Model-based reinforcement learning is expected to require fewer samples than model-free algorithms (Deisenroth et al., 2013) and has been successfully applied to robotics in both simulation and in the real world (Deisenroth & Rasmussen, 2011b; Morimoto & Atkeson, 2003; Deisenroth et al., 2011) using dynamical models ranging from Gaussian process (Deisenroth & Rasmussen, 2011b; Ko & Fox, 2009), time-varying linear models (Levine & Koltun, 2013; Lioutikov et al., 2014; Levine & Abbeel, 2014; Yip & Camarillo, 2014), mixture of Gaussians (Khansari-Zadeh & Billard, 2011), to neural networks (Hunt et al., 1992; Nagabandi et al., 2017; Kurutach et al., 2018; Tangkaratt et al., 2014; Sanchez-Gonzalez et al., 2018; Pascanu et al., 2017). In particular, the work of  Kurutach et al. (2018) uses an ensemble of neural networks to learn the dynamical model, and significantly reduces the sample complexity compared to model-free approaches. The work of Chua et al. (2018) makes further improvement by using a probabilistic model ensemble. Clavera et al. (Clavera et al., 2018) extended this method with meta-policy optimization and improve the robustness to model error. In contrast, we focus on theoretical understanding of model-based RL and the design of new algorithms, and our experiments use a single neural network to estimate the dynamical model.
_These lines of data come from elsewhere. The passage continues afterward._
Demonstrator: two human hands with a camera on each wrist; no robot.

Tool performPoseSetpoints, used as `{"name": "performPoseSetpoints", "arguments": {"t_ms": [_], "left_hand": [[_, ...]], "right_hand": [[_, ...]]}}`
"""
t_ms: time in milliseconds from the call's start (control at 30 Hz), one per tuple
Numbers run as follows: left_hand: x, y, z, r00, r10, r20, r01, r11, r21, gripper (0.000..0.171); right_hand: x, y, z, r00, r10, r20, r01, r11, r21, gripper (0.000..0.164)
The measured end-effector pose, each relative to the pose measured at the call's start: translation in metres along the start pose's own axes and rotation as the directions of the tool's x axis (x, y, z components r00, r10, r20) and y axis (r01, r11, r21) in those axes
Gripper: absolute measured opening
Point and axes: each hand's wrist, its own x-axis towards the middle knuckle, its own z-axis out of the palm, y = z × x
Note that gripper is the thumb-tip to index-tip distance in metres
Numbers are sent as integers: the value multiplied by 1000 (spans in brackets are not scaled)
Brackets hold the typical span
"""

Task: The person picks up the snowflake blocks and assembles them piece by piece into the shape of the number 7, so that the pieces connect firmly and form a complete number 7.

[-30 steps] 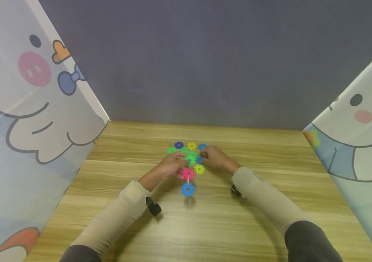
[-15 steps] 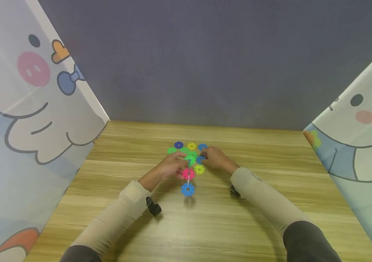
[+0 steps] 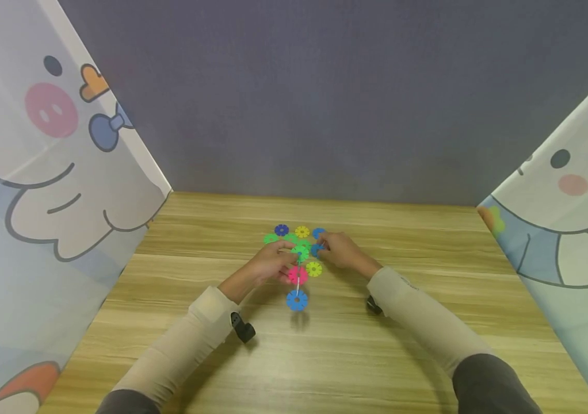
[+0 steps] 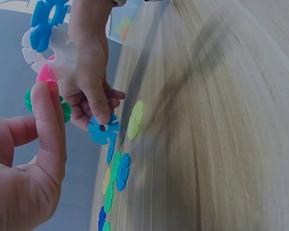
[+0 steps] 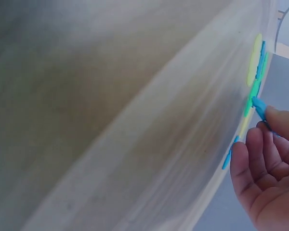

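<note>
My left hand [image 3: 271,263] pinches a chain of slotted plastic snowflake discs at its green disc [image 3: 301,253]. A pink disc [image 3: 298,275] and a clear disc [image 4: 62,55] link it to a blue disc [image 3: 296,300] at the near end, raised off the table. Across from it, my right hand [image 3: 344,251] pinches a separate blue disc [image 4: 104,130] between thumb and fingers, just above the loose discs. In the right wrist view this blue disc [image 5: 259,107] appears nearly edge-on under the thumb.
Loose discs lie flat on the wooden table [image 3: 294,356]: dark blue [image 3: 281,230], yellow [image 3: 302,232], several green ones [image 3: 270,238], another blue [image 3: 318,233] and a yellow-green disc [image 3: 314,269]. A grey wall [image 3: 294,115] rises behind, with cartoon-printed panels [image 3: 579,241] at both sides.
The blue disc in my right hand has shifted up slightly and turned a little. My left hand and its chain of discs stay almost still.
</note>
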Motion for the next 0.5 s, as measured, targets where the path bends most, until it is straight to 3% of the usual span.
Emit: {"name": "performPoseSetpoints", "arguments": {"t_ms": [233,500], "left_hand": [[1,0,1,999,-23,-28,22,999,-37,52],[1,0,0,1000,-19,-23,18,999,-43,54]], "right_hand": [[-10,-1,-7,996,-51,-76,55,998,39,12],[-21,-6,-13,989,-99,-107,107,992,70,11]]}}
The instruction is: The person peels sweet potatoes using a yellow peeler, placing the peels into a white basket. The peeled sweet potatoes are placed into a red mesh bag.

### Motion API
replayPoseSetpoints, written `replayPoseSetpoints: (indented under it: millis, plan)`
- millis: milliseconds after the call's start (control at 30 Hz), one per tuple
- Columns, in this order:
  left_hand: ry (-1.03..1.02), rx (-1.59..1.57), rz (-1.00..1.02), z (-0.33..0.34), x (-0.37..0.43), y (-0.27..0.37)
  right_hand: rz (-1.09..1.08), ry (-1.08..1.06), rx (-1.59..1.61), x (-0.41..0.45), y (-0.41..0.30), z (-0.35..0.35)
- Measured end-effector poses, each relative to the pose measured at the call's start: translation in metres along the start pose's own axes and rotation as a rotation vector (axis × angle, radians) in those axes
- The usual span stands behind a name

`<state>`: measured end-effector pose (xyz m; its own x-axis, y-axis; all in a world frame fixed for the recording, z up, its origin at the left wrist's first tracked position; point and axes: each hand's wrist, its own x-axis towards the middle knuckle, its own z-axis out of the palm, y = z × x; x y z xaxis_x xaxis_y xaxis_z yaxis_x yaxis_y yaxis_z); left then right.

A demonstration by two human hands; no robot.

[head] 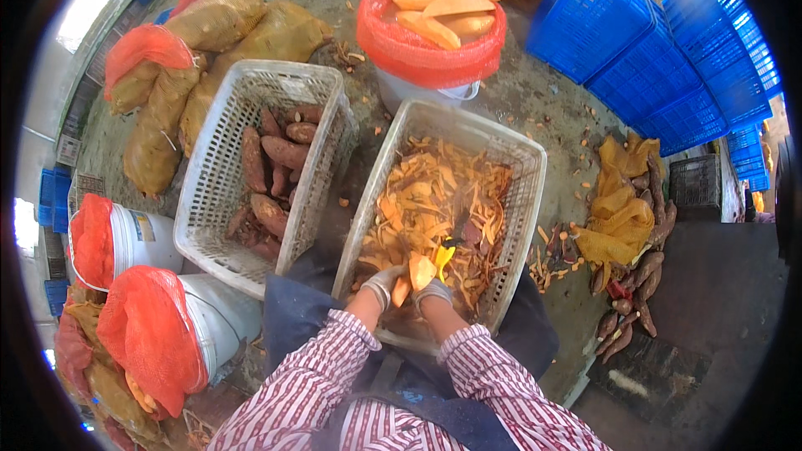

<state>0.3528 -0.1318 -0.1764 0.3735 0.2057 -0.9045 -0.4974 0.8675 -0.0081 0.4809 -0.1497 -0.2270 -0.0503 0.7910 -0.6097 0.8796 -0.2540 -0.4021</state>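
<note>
Between my hands is a peeled orange sweet potato [421, 271], above a pale plastic crate [531, 200] of peelings. My left hand [380, 286], in a light glove, grips it from the left side. A second orange piece [400, 292] sits beside it near the left fingers; whether it is held or part of the same root is unclear. My right hand [432, 292], also gloved, is shut on a yellow-handled peeler [444, 257] with a black part at its far end. Orange and brown peelings [432, 194] fill the crate under both hands.
A second crate [216, 119] on the left holds unpeeled sweet potatoes [285, 151]. Ahead stands a bucket [401, 91] with peeled ones [460, 6] in red mesh. Mesh sacks [150, 138] and buckets [147, 238] line the left; blue crates [626, 50] and loose sweet potatoes [648, 275] lie right.
</note>
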Motion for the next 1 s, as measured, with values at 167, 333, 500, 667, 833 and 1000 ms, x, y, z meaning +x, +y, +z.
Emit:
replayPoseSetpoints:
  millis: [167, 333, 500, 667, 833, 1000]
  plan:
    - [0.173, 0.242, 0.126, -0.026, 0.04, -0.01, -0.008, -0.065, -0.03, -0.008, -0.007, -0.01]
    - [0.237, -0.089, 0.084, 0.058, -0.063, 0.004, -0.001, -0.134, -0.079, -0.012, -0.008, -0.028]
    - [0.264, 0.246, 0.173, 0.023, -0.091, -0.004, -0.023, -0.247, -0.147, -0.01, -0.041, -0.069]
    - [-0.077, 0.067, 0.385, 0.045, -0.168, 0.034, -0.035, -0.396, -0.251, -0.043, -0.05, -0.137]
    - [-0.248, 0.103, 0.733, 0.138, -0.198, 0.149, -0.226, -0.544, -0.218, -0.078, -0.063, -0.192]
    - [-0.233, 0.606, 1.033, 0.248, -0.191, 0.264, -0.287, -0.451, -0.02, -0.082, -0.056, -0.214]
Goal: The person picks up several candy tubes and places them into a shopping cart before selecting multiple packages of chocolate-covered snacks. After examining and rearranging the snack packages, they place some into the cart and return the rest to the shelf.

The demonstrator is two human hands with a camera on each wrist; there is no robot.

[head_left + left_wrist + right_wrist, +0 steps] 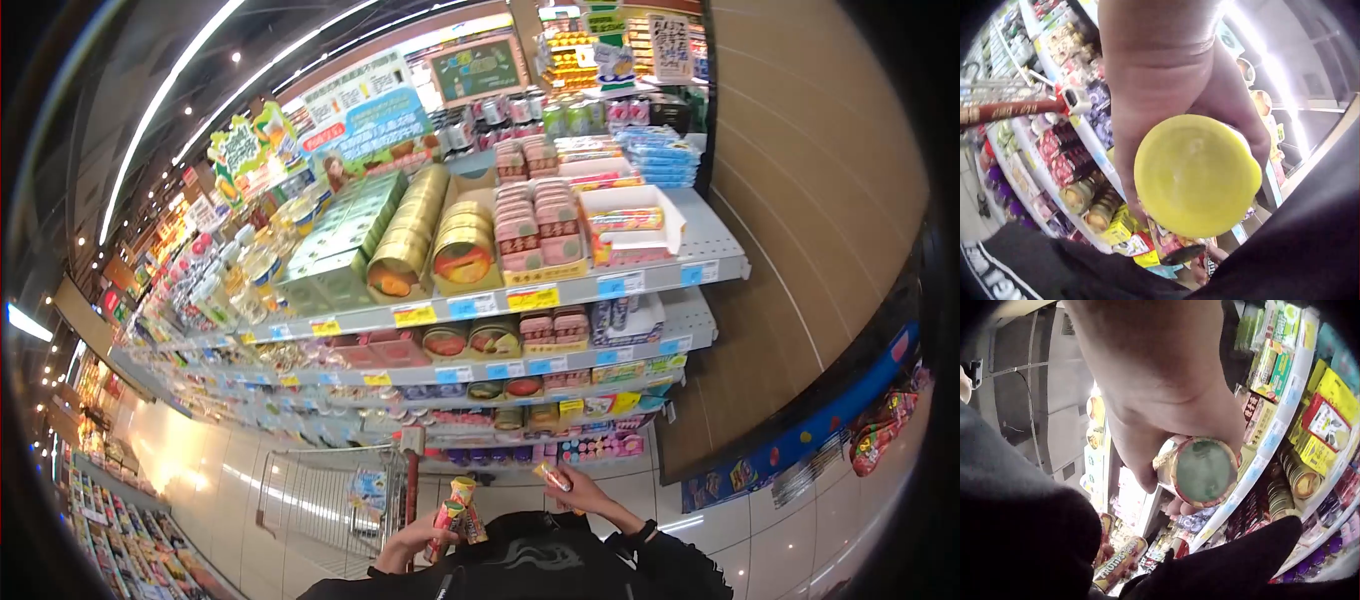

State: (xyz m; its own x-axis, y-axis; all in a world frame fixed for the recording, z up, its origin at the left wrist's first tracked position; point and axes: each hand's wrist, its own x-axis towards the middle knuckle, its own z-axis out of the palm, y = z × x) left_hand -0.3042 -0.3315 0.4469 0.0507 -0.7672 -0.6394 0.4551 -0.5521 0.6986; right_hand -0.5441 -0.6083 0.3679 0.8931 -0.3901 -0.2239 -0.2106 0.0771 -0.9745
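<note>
My left hand (pixel 408 540) grips several small printed tubes in front of my chest. One is a canister with a round yellow end (pixel 1197 178), which fills the middle of the left wrist view. Beside it in that grip is a yellow-and-brown candy tube (pixel 1119 562) with fruit lettering, seen low in the right wrist view. My right hand (pixel 592 497), to the right and apart from the left, pinches another small candy tube (pixel 551 476). Its round, greenish translucent end (pixel 1205 472) faces the right wrist camera, with thumb and fingers around its sides.
A tiered store shelf (pixel 630 280) stands ahead, holding gold tins (pixel 465 245), pink boxes (pixel 540 215) and an open candy tray (pixel 640 222). A shopping cart (pixel 320 490) with a red handle is on the left. A brown panel (pixel 810 220) closes off the right side.
</note>
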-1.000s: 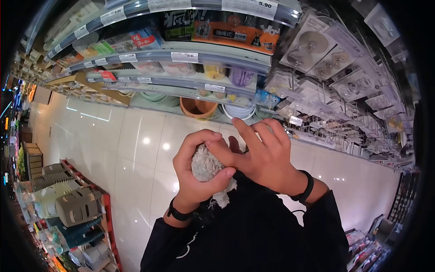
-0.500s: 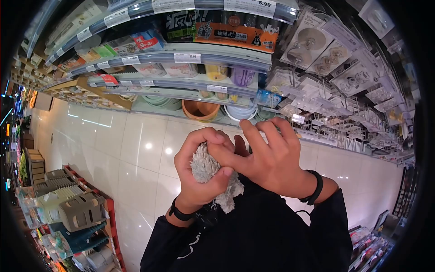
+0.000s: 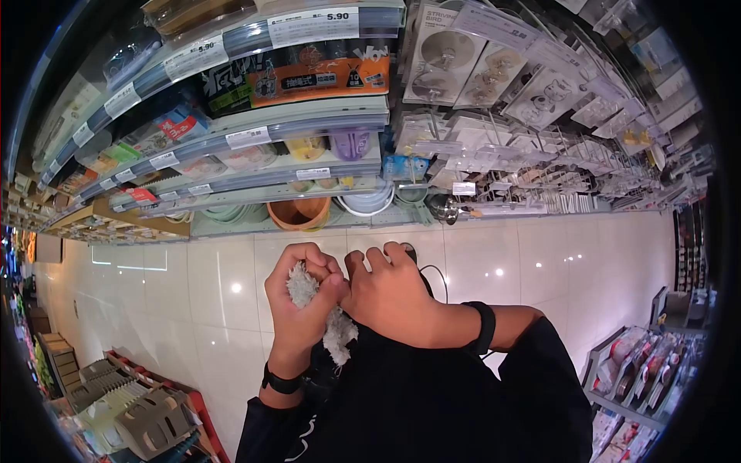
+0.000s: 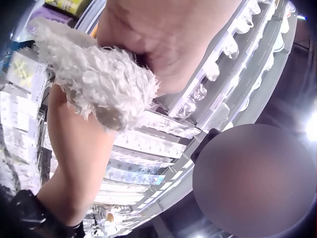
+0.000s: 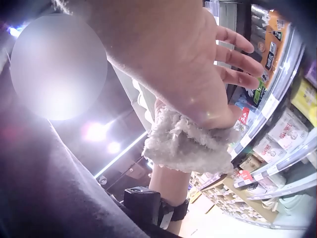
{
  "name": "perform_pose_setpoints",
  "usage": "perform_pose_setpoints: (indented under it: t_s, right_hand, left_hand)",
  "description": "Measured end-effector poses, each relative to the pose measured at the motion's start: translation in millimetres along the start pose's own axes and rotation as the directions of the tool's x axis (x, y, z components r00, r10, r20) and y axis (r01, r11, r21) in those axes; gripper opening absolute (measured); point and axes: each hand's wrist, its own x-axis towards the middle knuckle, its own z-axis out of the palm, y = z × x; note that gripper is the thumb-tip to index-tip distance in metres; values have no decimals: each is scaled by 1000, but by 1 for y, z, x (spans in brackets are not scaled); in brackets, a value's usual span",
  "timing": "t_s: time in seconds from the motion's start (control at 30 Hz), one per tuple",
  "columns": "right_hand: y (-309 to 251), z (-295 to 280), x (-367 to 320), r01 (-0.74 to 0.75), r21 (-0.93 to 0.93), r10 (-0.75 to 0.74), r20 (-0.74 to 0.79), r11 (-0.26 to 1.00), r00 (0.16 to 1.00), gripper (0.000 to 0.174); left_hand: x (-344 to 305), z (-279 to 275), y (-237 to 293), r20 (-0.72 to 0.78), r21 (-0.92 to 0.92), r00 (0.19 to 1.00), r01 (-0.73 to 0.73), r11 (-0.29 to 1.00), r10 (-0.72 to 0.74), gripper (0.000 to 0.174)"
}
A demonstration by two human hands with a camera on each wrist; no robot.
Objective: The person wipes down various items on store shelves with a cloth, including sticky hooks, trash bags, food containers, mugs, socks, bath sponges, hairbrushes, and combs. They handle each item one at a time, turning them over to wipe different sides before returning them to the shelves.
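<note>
In the head view, my left hand grips a shaggy, grey-white fluffy cloth. One bunched part shows inside the ring of its fingers and thumb, and another hangs out below the palm. Close against it on the right is my right hand, back upward, fingers bent loosely away, its near side at the left thumb. The left wrist view has the cloth spilling from beneath the left palm. Seen from the right wrist, several fingers are spread and extended, and the thumb lies along the cloth.
Store shelves with price tags run across the front. Orange garbage-bag packs stand on one shelf, and a brown-orange tub sits at the bottom. Hanging packets fill the right. Plastic baskets are at lower left, over a shiny tiled floor.
The view has turned, so the shelves appear farther left. My right hand has drawn its thumb side out from the left fist and now lies beside it, fingers lower. The left hand keeps its grip.
</note>
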Motion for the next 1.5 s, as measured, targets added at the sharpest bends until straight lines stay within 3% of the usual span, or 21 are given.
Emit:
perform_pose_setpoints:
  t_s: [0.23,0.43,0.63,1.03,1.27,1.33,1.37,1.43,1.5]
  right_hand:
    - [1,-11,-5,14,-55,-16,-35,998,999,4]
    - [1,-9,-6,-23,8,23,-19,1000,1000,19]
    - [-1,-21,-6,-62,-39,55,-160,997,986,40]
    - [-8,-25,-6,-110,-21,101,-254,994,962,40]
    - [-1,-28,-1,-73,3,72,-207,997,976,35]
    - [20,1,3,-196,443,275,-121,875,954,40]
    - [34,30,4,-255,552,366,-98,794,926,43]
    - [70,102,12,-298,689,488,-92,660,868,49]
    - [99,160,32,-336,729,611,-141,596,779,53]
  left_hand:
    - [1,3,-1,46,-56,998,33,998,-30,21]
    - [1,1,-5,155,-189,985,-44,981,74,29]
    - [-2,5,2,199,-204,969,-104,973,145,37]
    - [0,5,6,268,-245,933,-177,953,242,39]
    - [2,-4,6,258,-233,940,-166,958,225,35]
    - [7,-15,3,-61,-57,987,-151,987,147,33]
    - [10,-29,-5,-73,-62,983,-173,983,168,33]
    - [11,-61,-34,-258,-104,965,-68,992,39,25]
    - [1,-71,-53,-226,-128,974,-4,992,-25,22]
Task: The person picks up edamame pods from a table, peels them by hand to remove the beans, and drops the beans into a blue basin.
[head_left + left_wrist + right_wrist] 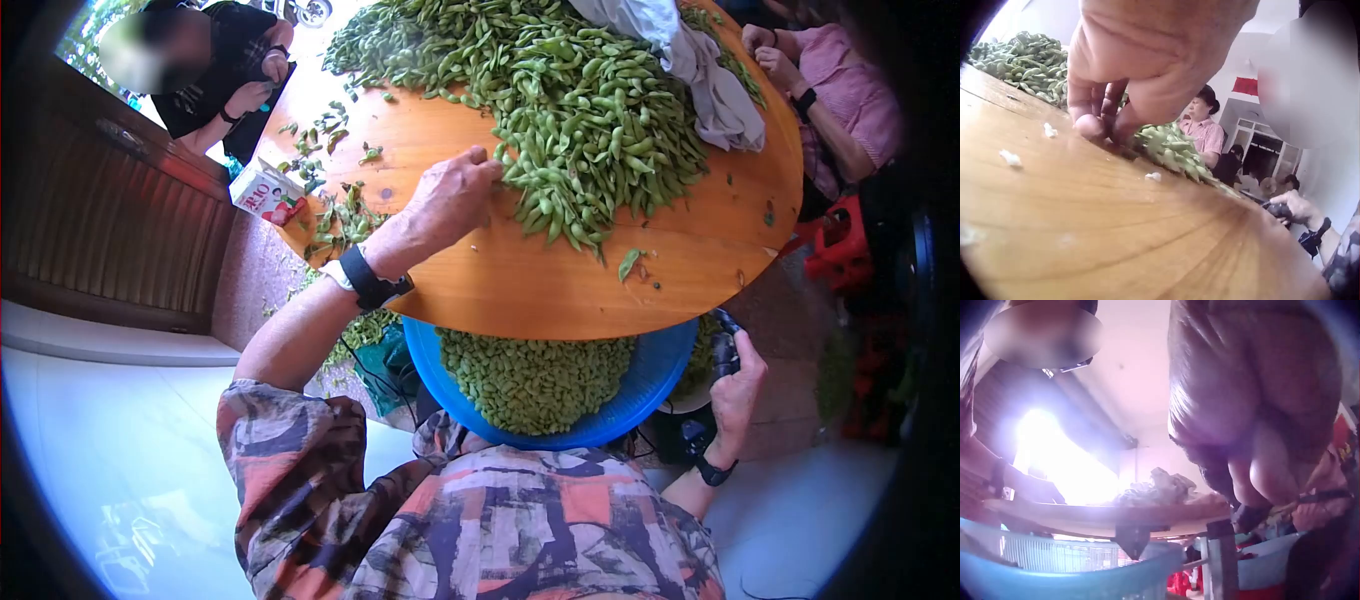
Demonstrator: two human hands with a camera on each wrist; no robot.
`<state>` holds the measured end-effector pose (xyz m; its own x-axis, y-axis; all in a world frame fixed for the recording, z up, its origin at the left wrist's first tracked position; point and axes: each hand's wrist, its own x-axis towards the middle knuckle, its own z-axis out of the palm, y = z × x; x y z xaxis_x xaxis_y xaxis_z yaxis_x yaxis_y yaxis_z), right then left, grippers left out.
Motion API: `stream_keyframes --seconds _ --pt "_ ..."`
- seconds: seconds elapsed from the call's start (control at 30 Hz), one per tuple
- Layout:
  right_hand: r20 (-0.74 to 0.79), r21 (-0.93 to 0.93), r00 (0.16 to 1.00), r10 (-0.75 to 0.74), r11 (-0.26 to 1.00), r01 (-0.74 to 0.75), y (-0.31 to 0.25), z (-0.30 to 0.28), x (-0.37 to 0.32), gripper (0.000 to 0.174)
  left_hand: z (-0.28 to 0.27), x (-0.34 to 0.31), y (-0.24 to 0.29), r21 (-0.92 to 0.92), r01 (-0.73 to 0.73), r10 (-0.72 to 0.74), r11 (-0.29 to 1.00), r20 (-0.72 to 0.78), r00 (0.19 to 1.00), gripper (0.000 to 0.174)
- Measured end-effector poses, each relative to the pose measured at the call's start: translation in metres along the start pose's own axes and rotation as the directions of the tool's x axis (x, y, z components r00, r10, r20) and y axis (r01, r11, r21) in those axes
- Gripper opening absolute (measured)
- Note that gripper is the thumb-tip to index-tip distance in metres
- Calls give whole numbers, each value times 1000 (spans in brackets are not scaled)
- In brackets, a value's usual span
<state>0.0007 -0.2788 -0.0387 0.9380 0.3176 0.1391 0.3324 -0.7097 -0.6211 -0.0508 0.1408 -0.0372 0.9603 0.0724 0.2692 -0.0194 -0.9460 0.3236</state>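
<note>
My left hand is over the wooden table, its fingertips at the near-left edge of a heap of green soybean pods. In the left wrist view the fingers bend down close to the tabletop, thumb and fingertips together; I cannot tell whether a pod is between them. My right hand is off the table's right front edge, fingers curled around a small black object. Between my arms, a blue basin of shelled green beans stands partly under the table edge.
Left on the table are loose pods and a white carton. A pale cloth lies over the heap's right side. Two people sit across the table, left and right. A red plastic crate stands at right; white scraps dot the tabletop.
</note>
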Motion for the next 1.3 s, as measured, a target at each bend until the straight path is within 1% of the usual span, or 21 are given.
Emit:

Our discrepancy bound in Section 4 is closely related to the work (Farahmand et al., 2017) on the value-aware model loss. Our approach differs from it in three details: a) we use the absolute value of the value difference instead of the squared difference; b) we use the imaginary value function from the estimated dynamical model to define the loss, which makes the loss purely a function of the estimated model and the policy; c) we show that the iterative algorithm, using the loss function as a building block, can converge to a local maximum, partly by cause of the particular choices made in a) and b).  Asadi et al. (2018) also study the discrepancy bounds under Lipschitz condition of the MDP.

Prior work explores a variety of ways of combining model-free and model-based ideas to achieve the best of the two methods (Sutton, 1991, 1990; Racanière et al., 2017; Mordatch et al., 2016; Sun et al., 2018). For example, estimated models (Levine & Koltun, 2013; Gu et al., 2016; Kalweit & Boedecker, 2017) are used to enrich the replay buffer in the model-free off-policy RL. Pong et al. (2018b) proposes goal-conditioned value functions trained by model-free algorithms and uses it for model-based controls. Feinberg et al. (2018); Buckman et al. (2018) use dynamical models to improve the estimation of the value functions in the model-free algorithms.

On the control theory side,  Dean et al. (2018, 2017) provide strong finite sample complexity bounds for solving linear quadratic regulator using model-based approach. Boczar et al. (2018) provide finite-data guarantees for the “coarse-ID control” pipeline, which is composed of a system identification step followed by a robust controller synthesis procedure. Our method is inspired by the general idea of maximizing a low bound of the reward in (Dean et al., 2017). By contrast, our work applies to non-linear dynamical systems. Our algorithms also estimate the models iteratively based on trajectory samples from the learned policies.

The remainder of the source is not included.